### Data shown
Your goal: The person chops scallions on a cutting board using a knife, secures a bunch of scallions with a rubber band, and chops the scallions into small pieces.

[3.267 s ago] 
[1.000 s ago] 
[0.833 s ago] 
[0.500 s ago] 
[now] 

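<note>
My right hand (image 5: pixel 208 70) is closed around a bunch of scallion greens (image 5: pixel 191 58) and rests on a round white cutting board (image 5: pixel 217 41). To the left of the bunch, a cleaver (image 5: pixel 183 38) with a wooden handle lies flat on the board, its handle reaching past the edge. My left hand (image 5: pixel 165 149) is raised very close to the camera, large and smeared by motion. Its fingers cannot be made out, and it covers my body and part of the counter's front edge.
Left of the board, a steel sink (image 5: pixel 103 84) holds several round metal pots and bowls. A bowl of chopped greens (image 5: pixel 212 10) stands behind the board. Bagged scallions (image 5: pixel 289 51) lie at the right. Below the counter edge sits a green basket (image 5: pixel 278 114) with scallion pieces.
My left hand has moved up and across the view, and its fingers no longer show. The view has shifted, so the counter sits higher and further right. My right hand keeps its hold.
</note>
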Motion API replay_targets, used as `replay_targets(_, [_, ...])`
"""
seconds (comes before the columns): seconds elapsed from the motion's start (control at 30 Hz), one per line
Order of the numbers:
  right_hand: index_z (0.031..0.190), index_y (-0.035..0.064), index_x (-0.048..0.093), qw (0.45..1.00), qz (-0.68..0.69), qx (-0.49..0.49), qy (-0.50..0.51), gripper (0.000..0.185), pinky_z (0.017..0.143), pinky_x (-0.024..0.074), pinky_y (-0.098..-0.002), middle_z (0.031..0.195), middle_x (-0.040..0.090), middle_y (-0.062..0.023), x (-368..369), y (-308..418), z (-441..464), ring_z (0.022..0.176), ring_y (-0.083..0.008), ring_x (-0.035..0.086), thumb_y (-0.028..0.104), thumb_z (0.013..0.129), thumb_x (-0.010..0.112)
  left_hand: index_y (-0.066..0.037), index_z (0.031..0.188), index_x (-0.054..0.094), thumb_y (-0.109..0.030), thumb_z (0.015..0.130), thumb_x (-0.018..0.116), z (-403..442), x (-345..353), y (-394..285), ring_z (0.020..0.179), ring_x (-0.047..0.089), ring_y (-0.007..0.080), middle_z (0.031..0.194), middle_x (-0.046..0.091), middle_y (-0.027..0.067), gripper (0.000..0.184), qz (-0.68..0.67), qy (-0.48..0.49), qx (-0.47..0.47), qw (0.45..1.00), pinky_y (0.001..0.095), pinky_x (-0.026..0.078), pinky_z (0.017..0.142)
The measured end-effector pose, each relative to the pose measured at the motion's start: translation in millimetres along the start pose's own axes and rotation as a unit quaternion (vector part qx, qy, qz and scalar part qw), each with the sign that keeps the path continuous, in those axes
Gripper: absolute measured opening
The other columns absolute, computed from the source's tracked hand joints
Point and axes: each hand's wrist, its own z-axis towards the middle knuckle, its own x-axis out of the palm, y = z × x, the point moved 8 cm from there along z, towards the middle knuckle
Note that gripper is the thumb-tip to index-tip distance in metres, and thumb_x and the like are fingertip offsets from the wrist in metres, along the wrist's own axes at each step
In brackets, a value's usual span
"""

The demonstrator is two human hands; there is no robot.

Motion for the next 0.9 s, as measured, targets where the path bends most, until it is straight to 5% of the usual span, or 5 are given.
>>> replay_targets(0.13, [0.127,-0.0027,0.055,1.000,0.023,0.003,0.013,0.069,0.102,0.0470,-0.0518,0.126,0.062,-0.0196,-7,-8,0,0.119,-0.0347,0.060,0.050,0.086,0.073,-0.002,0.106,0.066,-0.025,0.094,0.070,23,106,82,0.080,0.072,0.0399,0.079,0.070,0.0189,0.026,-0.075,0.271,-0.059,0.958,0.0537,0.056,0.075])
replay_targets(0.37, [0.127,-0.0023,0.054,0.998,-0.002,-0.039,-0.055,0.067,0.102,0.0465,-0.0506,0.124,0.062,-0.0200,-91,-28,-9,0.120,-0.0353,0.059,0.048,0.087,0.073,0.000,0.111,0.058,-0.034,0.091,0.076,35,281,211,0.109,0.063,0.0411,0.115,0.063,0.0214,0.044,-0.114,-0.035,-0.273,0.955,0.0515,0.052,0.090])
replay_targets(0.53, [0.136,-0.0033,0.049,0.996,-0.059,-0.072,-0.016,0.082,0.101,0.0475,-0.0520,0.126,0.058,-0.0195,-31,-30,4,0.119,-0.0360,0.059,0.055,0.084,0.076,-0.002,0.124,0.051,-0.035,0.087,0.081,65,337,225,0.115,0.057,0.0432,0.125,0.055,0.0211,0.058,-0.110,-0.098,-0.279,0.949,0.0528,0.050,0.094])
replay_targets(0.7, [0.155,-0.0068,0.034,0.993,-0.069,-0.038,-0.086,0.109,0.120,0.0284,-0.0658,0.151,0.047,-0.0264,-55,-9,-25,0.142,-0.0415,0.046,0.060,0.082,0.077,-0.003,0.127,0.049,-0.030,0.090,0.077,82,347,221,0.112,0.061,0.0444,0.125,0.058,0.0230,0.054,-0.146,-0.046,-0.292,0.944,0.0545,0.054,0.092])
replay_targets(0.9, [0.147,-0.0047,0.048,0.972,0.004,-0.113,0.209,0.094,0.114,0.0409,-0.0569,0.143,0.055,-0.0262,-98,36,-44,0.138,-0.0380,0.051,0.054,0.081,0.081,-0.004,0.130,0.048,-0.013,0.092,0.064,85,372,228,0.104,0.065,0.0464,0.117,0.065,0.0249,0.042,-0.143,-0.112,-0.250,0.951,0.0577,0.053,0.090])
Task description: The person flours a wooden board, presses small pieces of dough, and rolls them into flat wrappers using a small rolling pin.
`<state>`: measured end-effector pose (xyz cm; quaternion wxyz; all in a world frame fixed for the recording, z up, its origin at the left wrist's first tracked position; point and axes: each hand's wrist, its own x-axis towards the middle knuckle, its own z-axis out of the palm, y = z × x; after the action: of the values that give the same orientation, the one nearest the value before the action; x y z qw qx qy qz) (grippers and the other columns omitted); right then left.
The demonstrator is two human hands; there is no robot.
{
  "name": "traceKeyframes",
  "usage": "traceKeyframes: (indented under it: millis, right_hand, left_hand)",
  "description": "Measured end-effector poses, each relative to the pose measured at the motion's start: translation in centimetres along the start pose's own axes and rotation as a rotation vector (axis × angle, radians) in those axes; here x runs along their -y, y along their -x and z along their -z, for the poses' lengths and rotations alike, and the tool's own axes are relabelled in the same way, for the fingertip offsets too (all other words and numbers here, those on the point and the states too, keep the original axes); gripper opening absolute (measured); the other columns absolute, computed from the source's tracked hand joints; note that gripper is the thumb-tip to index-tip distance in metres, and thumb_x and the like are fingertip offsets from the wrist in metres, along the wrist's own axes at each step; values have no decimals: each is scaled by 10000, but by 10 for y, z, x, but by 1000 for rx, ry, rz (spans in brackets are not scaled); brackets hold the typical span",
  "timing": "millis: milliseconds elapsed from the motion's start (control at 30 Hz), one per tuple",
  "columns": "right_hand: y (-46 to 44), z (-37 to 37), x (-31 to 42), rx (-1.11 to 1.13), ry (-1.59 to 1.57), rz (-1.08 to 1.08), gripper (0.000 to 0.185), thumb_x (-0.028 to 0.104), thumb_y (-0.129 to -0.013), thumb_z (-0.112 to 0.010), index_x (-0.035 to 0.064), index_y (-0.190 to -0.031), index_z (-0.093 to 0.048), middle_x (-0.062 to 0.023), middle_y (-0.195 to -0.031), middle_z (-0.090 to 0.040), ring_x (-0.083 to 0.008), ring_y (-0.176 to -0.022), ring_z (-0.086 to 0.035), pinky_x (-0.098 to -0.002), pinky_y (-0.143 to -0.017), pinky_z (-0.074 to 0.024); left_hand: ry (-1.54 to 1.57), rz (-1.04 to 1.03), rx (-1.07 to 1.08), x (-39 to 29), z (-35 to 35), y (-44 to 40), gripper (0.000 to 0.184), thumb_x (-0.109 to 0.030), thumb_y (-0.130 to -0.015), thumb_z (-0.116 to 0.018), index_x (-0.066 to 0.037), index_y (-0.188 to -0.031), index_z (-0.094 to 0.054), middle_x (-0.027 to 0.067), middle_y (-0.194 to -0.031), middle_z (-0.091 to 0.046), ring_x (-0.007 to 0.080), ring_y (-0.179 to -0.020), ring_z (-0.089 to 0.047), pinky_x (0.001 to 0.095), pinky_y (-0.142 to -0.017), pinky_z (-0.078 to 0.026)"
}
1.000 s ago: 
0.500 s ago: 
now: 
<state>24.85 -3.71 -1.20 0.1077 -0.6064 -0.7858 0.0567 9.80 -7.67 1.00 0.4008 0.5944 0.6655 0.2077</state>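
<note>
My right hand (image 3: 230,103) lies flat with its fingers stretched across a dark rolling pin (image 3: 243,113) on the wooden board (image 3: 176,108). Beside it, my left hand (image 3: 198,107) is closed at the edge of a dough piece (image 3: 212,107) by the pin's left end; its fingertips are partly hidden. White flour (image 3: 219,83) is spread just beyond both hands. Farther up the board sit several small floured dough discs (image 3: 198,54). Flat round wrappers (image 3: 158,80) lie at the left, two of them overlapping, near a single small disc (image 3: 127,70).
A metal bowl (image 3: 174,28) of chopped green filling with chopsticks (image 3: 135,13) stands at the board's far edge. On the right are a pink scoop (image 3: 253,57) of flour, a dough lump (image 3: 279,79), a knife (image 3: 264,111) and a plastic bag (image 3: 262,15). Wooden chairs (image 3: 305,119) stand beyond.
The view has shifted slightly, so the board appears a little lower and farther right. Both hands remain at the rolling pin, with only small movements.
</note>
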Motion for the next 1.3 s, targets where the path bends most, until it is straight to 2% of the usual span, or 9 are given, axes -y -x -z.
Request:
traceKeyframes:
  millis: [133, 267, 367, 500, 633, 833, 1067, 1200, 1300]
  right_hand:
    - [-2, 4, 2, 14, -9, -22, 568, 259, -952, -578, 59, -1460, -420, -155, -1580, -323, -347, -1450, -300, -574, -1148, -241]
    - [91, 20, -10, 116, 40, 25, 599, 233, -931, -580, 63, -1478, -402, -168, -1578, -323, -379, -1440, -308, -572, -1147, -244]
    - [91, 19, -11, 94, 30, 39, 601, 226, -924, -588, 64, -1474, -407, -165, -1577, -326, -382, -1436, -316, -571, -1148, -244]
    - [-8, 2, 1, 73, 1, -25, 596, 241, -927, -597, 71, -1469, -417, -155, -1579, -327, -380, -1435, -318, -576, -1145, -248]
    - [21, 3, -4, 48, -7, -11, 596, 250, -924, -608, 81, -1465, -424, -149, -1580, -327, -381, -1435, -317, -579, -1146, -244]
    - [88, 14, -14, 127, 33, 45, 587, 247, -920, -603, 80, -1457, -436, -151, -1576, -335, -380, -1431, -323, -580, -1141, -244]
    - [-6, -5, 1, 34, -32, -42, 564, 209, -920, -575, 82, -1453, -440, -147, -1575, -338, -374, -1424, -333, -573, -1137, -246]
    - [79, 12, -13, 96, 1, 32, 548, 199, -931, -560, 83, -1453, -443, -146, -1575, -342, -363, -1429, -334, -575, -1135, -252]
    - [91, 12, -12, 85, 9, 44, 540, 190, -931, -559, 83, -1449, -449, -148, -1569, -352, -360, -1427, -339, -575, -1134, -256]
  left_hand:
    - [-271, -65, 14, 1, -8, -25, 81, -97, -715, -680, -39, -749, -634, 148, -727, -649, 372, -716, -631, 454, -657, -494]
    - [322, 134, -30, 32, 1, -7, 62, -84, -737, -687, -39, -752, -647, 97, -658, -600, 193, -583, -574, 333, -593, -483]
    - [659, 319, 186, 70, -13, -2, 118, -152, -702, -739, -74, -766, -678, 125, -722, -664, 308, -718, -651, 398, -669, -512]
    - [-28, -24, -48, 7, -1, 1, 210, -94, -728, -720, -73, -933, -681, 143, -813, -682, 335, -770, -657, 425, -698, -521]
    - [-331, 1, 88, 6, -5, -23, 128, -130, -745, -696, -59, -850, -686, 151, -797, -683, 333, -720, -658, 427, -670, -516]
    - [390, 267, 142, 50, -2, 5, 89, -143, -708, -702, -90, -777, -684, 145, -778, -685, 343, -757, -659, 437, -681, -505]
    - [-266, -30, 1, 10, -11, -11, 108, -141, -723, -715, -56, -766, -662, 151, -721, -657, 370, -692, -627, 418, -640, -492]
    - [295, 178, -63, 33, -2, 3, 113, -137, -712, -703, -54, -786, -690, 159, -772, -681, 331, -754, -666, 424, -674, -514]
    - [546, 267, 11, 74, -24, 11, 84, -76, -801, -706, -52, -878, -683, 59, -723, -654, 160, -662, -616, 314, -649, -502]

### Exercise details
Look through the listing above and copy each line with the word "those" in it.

### Response to this exercise
The measured end-effector pose, each relative to the pose measured at the motion's start: translation in millimetres along the start pose's own axes and rotation as a unit quaternion (vector part qx, qy, qz and scalar part qw), each with the sign that keeps the path continuous, in those axes
  "description": "Measured end-effector poses, each relative to the pose measured at the motion's start: translation in centimetres along the start pose's own axes and rotation as a rotation vector (axis × angle, radians) in those axes; here x runs along their -y, y along their -x and z along their -z, for the poses' lengths and rotations alike, and the tool's own axes are relabelled in the same way, for the fingertip offsets too (all other words and numbers here, those on the point and the states too, keep the original axes); gripper opening absolute (measured); the other columns absolute, computed from the source's tracked hand joints; note that gripper is the thumb-tip to index-tip distance in metres, and thumb_x and the like are fingertip offsets from the wrist in metres, along the wrist's own axes at each step; values have no decimals: each is scaled by 10000, but by 10 for y, z, x, but by 1000 for rx, ry, rz (spans in brackets are not scaled); brackets hold the typical span",

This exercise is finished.